A Search for Self
by Mikaila Barba
“I think, I am not an easy child. I look back and I am sorry for my parents and sister.” – Mingchu Pearl Huynh, 2019
Born to Chinese parents in Ben Tre, Vietnam in 1965, Mingchu Pearl Huynh grew up during the worst years of the Vietnam War.
“My childhood was pretty happy, even though the fighting was going on. In the morning, when I went to school, walking on the country road, I could see far away in the mountain, bombing; flashes of fire on the mountain…. Every day we would prepare a bag of food and clothing so we were ready to run at any time.” – Mingchu Pearl Huynh, 2019
To make sense of a world in turmoil, Huynh turned to Buddhism, the dominant religion of Vietnam.
“Learning about Buddhism has changed my life. It has given meaning to my life, of service to other people." – Mingchu Pearl Huynh, 2019
At a young age, Pearl began a small business to contribute financially to her family.
“I made the appliqué; the things people put on their clothes when they had a hole…. My parents told me whatever I make could support a family of ten people, so pretty decent [chuckles]…. Because I was so young, I was bullied by the people on the night market, but I am strong, I got by.” – Mingchu Pearl Huynh, 2019
After the final American withdrawal from Vietnam in 1975, the Communist government began a purge against those who had supported the United States during the conflict, including Vietnam's ethnic Chinese.
"In 1979, Vietnam was starting to get rid of the Chinese because of the conflict. The Vietnamese government confiscated my parents' merchandise. They would allow us to leave the country, given the condition we pay gold. My parents have ten children and there wasn’t enough to pay for all of us." – Mingchu Pearl Huynh, 2019
Unable to scrounge up enough gold to pay for all of their children to escape Vietnam, Huynh's parents left Pearl behind. After running away in the middle of the night and paying a bribe at a port, Huynh joined the tens of thousands of Vietnamese boat people who fled to a refugee camp on Kuku Island, in the Anambas Islands of Indonesia. Less than a year later, at age fourteen, she was sponsored by an older sister to come to the United States.
"I came to America with three pieces of clothing, twenty dollars, and a gold chain that my mother gave me.... For me, and many immigrants-- My parents are from China, and I was born in Vietnam, and the Vietnamese government never think of us as one of them, and then we come to this country. I benefit from this country.
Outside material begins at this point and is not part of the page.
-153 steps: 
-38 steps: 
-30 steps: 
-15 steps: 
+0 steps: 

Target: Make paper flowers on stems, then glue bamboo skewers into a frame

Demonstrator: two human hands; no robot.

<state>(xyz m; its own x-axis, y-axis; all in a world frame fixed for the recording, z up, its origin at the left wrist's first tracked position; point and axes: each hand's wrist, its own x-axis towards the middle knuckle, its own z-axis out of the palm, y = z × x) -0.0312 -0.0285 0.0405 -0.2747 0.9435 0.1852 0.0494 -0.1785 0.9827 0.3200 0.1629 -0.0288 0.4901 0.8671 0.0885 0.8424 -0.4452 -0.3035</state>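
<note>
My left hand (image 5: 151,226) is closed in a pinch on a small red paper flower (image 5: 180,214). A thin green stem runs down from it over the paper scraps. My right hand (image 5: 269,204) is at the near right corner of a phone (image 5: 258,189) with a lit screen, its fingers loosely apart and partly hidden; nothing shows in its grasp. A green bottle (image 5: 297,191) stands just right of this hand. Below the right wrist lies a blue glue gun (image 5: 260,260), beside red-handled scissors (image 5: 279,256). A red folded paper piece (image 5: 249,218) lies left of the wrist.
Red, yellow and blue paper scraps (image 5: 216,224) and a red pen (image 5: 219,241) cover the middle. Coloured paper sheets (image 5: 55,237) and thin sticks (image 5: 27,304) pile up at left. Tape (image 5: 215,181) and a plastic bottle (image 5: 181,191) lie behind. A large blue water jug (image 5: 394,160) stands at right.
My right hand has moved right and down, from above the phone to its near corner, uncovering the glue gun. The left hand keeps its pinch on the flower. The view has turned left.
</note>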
I get educated, the government clothe me and feed me, and that is a big favor; more than any government gave me." – Mingchu Pearl Huynh, 2019
Soon after reunification with her family in Philadelphia, Pearl ran away to a Buddhist monastery in New York. Under the guidance of her Buddhist Master, Pearl then moved to California. After graduating from high school, she returned to the monastery, which put her through college. To distance herself from a spiritual life, Pearl then moved out of the monastery and into an apartment with a boyfriend. After three years, their relationship dissolved.
"I went back to become single. I’m dating, partying, living a normal life. I experienced life like a person who grew up in a monastery and is now going out into the world. Many things are a new learning experience." – Mingchu Pearl Huynh, 2019
Pearl earned a bachelor's degree in business administration and a master's degree in science. She then became a software consultant for New York banks. After meeting the Dalai Lama in September 1996, she returned to her life of service. Along with her rediscovered passion, and her growing thoughts about the end of the world (in 2000 and 2012), Huynh reconnected with her family in Philadelphia.
Settling into the "slower" pace of Philadelphia, Pearl diverged on many paths, flipping houses and working as a Chinese interpreter. She also began working with Pennsylvania State Representative Jared Solomon. Together, they in 2018 established the Northeast Philadelphia Chinese Association (NEPCA), to assist the area's growing Chinese population. Here, Huynh aims to share the lessons she has learned and to ease the transition for fellow immigrants to Philadelphia.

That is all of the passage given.